■ What is required
Starting at the line that has "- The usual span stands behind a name" and stopping after the line that has "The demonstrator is", reproduce the listing below exactly; omit everything else.
***** Data extract
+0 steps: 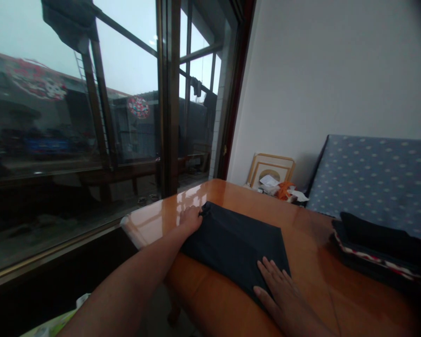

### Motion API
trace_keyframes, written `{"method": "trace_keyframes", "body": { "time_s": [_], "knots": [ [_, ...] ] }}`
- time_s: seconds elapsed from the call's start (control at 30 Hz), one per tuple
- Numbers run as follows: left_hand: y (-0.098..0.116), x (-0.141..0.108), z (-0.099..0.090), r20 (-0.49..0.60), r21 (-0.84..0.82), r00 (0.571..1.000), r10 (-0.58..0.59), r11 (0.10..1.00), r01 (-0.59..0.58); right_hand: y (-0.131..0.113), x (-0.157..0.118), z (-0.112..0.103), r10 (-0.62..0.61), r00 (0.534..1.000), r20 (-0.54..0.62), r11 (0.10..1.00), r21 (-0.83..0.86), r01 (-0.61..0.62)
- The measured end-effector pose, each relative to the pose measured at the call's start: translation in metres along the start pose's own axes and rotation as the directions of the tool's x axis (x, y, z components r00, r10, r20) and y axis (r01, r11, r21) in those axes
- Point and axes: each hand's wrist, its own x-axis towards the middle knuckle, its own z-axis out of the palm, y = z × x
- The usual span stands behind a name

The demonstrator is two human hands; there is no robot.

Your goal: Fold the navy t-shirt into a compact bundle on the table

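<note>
A dark navy, nearly black folded cloth, perhaps a garment, lies flat on the wooden table. At its far left corner my left hand is closed, with a small bunch of the fabric puckered beside the fingers. My right hand rests palm down on the near right part of the cloth, fingers stretched out and slightly spread. The cloth's near edge runs along the table's front edge.
To the right sits a stack of folded dark clothes with a patterned edge. Behind the table are a blue dotted panel, gold frames and an orange crumpled item. A large window stands at left.
</note>
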Motion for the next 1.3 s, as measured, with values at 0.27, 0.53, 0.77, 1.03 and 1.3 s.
{"method": "trace_keyframes", "body": {
  "time_s": [0.27, 0.53, 0.77, 1.03, 1.3],
  "knots": [
    [-0.003, 0.016, 0.002, 0.06, 0.006, 0.983, -0.174, 0.985, 0.174, -0.002, -0.001, -0.004, -0.001, 1.0, -0.005, 1.0, 0.027, 0.002],
    [0.006, 0.021, 0.004, 0.034, 0.064, 0.982, -0.187, 0.981, 0.185, -0.006, -0.003, -0.008, -0.001, 1.0, -0.004, 0.999, 0.04, 0.001],
    [0.024, 0.015, 0.018, 0.141, 0.1, 0.968, 0.207, 0.97, -0.222, -0.008, -0.004, -0.011, 0.018, 1.0, 0.001, 0.998, 0.067, -0.018],
    [0.012, 0.021, 0.03, 0.285, 0.131, 0.947, 0.146, 0.973, -0.189, -0.001, 0.0, -0.024, 0.117, 0.989, -0.092, 0.976, 0.194, -0.098],
    [0.027, 0.04, 0.025, 0.278, 0.157, 0.944, 0.176, 0.961, -0.225, 0.018, -0.001, -0.012, 0.132, 0.991, -0.023, 0.99, 0.057, -0.131]
  ]
}}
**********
■ Task output
- The usual span stands behind a name

The demonstrator is two human hands; there is no robot.

Work on the answer is now done.